#### WORK REQUEST
Repeat these records exactly, pictures excluded.

#### SUPPLIED RECORDS
#####

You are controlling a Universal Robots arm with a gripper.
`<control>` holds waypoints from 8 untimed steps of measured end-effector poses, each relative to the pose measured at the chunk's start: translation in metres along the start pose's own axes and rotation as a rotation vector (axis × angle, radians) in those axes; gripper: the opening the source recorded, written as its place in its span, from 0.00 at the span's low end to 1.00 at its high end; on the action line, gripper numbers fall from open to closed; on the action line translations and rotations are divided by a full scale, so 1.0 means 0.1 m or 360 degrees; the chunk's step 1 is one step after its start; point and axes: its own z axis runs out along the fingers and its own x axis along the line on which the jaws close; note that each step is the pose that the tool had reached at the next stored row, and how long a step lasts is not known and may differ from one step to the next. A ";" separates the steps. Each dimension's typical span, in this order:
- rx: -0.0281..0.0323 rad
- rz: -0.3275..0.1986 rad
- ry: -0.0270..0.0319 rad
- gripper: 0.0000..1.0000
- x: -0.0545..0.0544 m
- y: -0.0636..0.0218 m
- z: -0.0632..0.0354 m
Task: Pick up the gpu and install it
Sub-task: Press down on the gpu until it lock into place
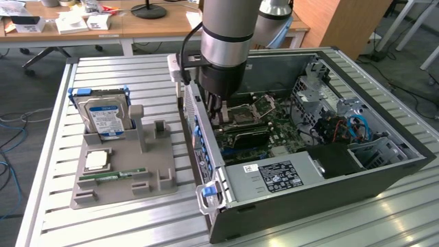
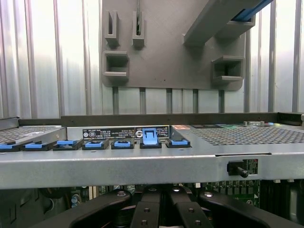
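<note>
GPU (image 1: 245, 137): a dark, flat card lying low inside the open computer case (image 1: 329, 200), at the centre of the exterior view. It sits over the motherboard (image 1: 278, 131), just below the square processor socket (image 1: 247, 109) in the frame.

The gripper (image 1: 221, 119) reaches straight down into the case from the top centre of the frame. Its fingers are clenched together, with their tips just to the left of the card, by the rear wall of the case. Whether they pinch the card's edge or only rest beside it cannot be told.

The wrist view looks past the dark finger linkages at that rear wall, where a row of blue slot clips (image 2: 149, 137) runs along the metal.

At the exterior view's left, a grey holder tray (image 1: 116, 180) sits on the slatted metal table (image 1: 103, 226). It carries a hard drive (image 1: 103, 118) standing on edge, a processor chip (image 1: 96, 160) and a green memory stick (image 1: 113, 175). Its upright posts hold no card.

Judging by this, the pick-up is done and the card is at the board. Whether it is fully seated in its slot is not clear.
</note>
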 end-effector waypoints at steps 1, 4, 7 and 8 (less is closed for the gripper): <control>0.00001 0.0000 -0.00001 0.11 0.00 -0.002 0.000; 0.00001 0.0000 0.00001 0.11 0.00 -0.005 0.000; 0.00000 0.0000 0.00001 0.11 0.00 -0.013 0.000; -0.00001 0.0000 0.00001 0.11 0.00 -0.017 -0.001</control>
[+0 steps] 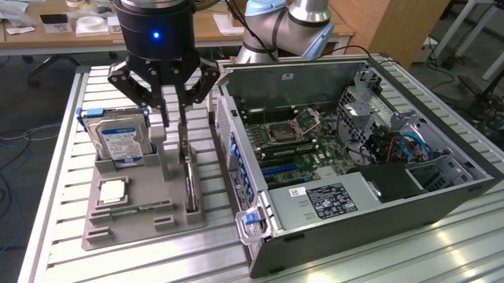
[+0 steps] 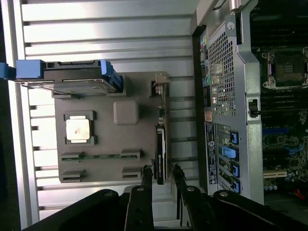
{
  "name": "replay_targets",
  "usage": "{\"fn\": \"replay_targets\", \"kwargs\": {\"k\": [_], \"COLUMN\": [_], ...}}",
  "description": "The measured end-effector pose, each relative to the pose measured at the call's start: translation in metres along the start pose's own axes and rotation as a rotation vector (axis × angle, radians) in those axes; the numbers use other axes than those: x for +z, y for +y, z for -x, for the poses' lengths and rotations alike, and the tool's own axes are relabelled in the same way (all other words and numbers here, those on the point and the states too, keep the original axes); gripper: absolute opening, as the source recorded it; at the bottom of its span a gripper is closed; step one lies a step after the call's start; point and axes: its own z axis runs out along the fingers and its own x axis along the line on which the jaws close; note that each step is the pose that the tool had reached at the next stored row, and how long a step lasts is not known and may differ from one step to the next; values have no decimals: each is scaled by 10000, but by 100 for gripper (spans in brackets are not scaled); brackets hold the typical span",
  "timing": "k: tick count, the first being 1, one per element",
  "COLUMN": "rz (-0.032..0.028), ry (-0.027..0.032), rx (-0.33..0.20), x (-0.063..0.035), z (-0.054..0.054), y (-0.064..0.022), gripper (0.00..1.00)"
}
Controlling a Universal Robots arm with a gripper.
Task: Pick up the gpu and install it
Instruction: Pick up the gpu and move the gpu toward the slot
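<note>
Both fingers of my claw [image 2: 162, 174] stand partly apart, gripping nothing, just over one end of the gpu [image 2: 160, 147], which sits on edge in the grey holder [image 2: 106, 168] beside the open computer case [image 2: 226, 96].

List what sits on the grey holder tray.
A hard drive standing upright, a processor chip lying flat, a memory stick, and the gpu on edge. The drive's and gpu's lower edges are hidden in their slots.

robotics lab: robot arm [image 1: 272, 23], slotted bench [image 1: 441, 253]
</note>
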Motion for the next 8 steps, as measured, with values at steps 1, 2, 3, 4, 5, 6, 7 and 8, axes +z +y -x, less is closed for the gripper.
{"fn": "replay_targets", "kwargs": {"k": [1, 2, 3, 4, 5, 6, 7, 8], "rz": [0, 0, 0, 0, 0, 0, 0, 0], "ry": [0, 0, 0, 0, 0, 0, 0, 0], "rx": [0, 0, 0, 0, 0, 0, 0, 0], "x": [0, 0, 0, 0, 0, 0, 0, 0], "z": [0, 0, 0, 0, 0, 0, 0, 0], "y": [0, 0, 0, 0, 0, 0, 0, 0], "gripper": [35, 35, 41, 41, 47, 47, 47, 47]}}
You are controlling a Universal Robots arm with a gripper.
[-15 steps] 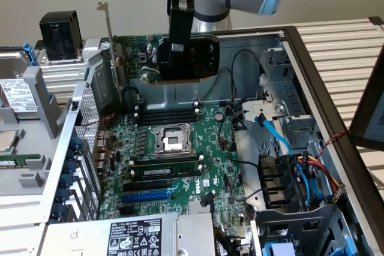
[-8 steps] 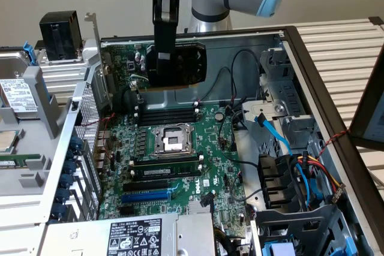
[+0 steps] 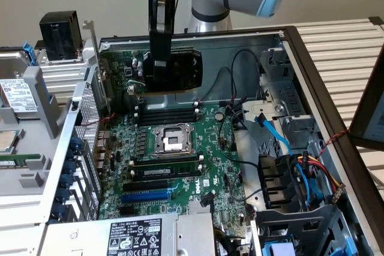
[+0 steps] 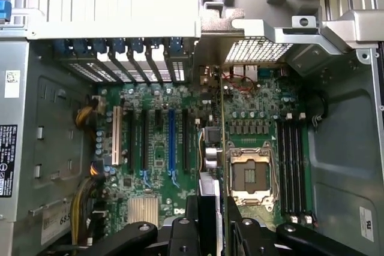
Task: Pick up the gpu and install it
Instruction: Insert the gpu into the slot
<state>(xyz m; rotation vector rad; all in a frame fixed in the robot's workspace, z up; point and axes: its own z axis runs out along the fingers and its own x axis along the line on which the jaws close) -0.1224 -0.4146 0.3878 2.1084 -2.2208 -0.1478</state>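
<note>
Looking at the exterior view, we see the gripper closed on the gpu, with its fingers pressing the card from both faces, so the picking up is done. The card hangs in the air above the far end of the motherboard, over the memory slots and past the CPU socket, and it does not touch the board. In the wrist view the gpu is seen edge-on between the fingers, above the zone between the socket and the expansion slots. In our judgement the installing is left to do: the blue slot (probably the one meant for this card) is empty, and the card is well apart from it.
</note>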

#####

#### RESULT
You are controlling a Universal Robots arm with a gripper.
`<control>` holds waypoints from 8 untimed steps of measured end-effector poses, each relative to the pose measured at the chunk's start: translation in metres along the start pose's own axes and rotation as a rotation vector (axis × angle, radians) in those axes; gripper: the opening the source recorded, written as its place in its span, from 0.00 at the span's low end to 1.00 at its high end; on the action line, gripper numbers fall from open to closed; on the action line translations and rotations are divided by a full scale, so 1.0 means 0.1 m or 360 degrees; the chunk's step 1 is one step after its start; point and axes: its own z axis runs out along the fingers and its own x axis along the line on which the jaws close; note that each step is the pose that the tool had reached at the next stored row, and how long a step lasts is not known and may differ from one step to the next. A ";" separates the steps. Each dimension's typical span, in this order:
- rx: -0.0281..0.0323 rad
- rz: -0.3275..0.1986 rad
- ry: -0.0270..0.0319 rad
- gripper: 0.0000..1.0000
- x: -0.0545..0.0544 m
- y: -0.0636..0.0218 m
- z: -0.0632..0.0354 m
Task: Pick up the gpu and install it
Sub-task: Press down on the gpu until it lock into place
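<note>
GPU (image 1: 245, 137): a dark, flat card lying low inside the open computer case (image 1: 329, 200), at the centre of the exterior view. It sits over the motherboard (image 1: 278, 131), just below the square processor socket (image 1: 247, 109) in the frame.

The gripper (image 1: 221, 119) reaches straight down into the case from the top centre of the frame. Its fingers are clenched together, with their tips just to the left of the card, by the rear wall of the case. Whether they pinch the card's edge or only rest beside it cannot be told.

The wrist view looks past the dark finger linkages at that rear wall, where a row of blue slot clips (image 2: 149, 137) runs along the metal.

At the exterior view's left, a grey holder tray (image 1: 116, 180) sits on the slatted metal table (image 1: 103, 226). It carries a hard drive (image 1: 103, 118) standing on edge, a processor chip (image 1: 96, 160) and a green memory stick (image 1: 113, 175). Its upright posts hold no card.

Judging by this, the pick-up is done and the card is at the board. Whether it is fully seated in its slot is not clear.
</note>
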 end-effector waypoints at steps 1, 4, 7 and 8 (less is closed for the gripper): <control>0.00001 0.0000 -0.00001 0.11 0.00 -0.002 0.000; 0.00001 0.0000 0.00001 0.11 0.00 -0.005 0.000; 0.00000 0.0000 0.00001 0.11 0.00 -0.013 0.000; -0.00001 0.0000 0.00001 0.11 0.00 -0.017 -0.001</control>
[+0 steps] 
[+0 steps] 
{
  "name": "replay_targets",
  "usage": "{\"fn\": \"replay_targets\", \"kwargs\": {\"k\": [_], \"COLUMN\": [_], ...}}",
  "description": "The measured end-effector pose, each relative to the pose measured at the call's start: translation in metres along the start pose's own axes and rotation as a rotation vector (axis × angle, radians) in those axes; the numbers use other axes than those: x for +z, y for +y, z for -x, for the poses' lengths and rotations alike, and the tool's own axes are relabelled in the same way (all other words and numbers here, those on the point and the states too, keep the original axes); gripper: absolute opening, as the source recorded it; at the bottom of its span a gripper is closed; step one lies a step after the call's start; point and axes: its own z axis runs out along the fingers and its own x axis along the line on which the jaws close; note that each step is the pose that the tool had reached at the next stored row, and how long a step lasts is not known and may differ from one step to the next; values have no decimals: each is scaled by 10000, but by 100 for gripper (spans in brackets are not scaled); brackets hold the typical span",
  "timing": "k: tick count, the first being 1, one per element",
  "COLUMN": "rz (-0.032..0.028), ry (-0.027..0.032), rx (-0.33..0.20), x (-0.063..0.035), z (-0.054..0.054), y (-0.064..0.022), gripper (0.00..1.00)"
}
Controlling a Universal Robots arm with a gripper.
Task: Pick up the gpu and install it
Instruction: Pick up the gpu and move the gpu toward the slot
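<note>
Both fingers of my claw [image 2: 162, 174] stand partly apart, gripping nothing, just over one end of the gpu [image 2: 160, 147], which sits on edge in the grey holder [image 2: 106, 168] beside the open computer case [image 2: 226, 96].

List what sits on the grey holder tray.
A hard drive standing upright, a processor chip lying flat, a memory stick, and the gpu on edge. The drive's and gpu's lower edges are hidden in their slots.

robotics lab: robot arm [image 1: 272, 23], slotted bench [image 1: 441, 253]
</note>
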Motion for the next 8 steps, as measured, with values at steps 1, 2, 3, 4, 5, 6, 7 and 8, axes +z +y -x, less is closed for the gripper.
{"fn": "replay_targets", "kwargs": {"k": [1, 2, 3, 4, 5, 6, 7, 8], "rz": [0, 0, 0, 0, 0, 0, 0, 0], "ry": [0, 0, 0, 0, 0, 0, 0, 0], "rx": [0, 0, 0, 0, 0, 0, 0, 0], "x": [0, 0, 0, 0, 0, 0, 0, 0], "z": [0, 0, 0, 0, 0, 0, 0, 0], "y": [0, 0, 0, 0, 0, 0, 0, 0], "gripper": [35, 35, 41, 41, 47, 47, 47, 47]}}
You are controlling a Universal Robots arm with a gripper.
[-15 steps] 
[-8 steps] 
[+0 steps] 
[+0 steps] 
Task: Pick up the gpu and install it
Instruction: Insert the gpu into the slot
<state>(xyz m; rotation vector rad; all in a frame fixed in the robot's workspace, z up; point and axes: its own z axis runs out along the fingers and its own x axis along the line on which the jaws close) -0.1224 -0.4146 0.3878 2.1084 -2.2208 -0.1478</state>
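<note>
Looking at the exterior view, we see the gripper closed on the gpu, with its fingers pressing the card from both faces, so the picking up is done. The card hangs in the air above the far end of the motherboard, over the memory slots and past the CPU socket, and it does not touch the board. In the wrist view the gpu is seen edge-on between the fingers, above the zone between the socket and the expansion slots. In our judgement the installing is left to do: the blue slot (probably the one meant for this card) is empty, and the card is well apart from it.
</note>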

The work for this exercise is now done.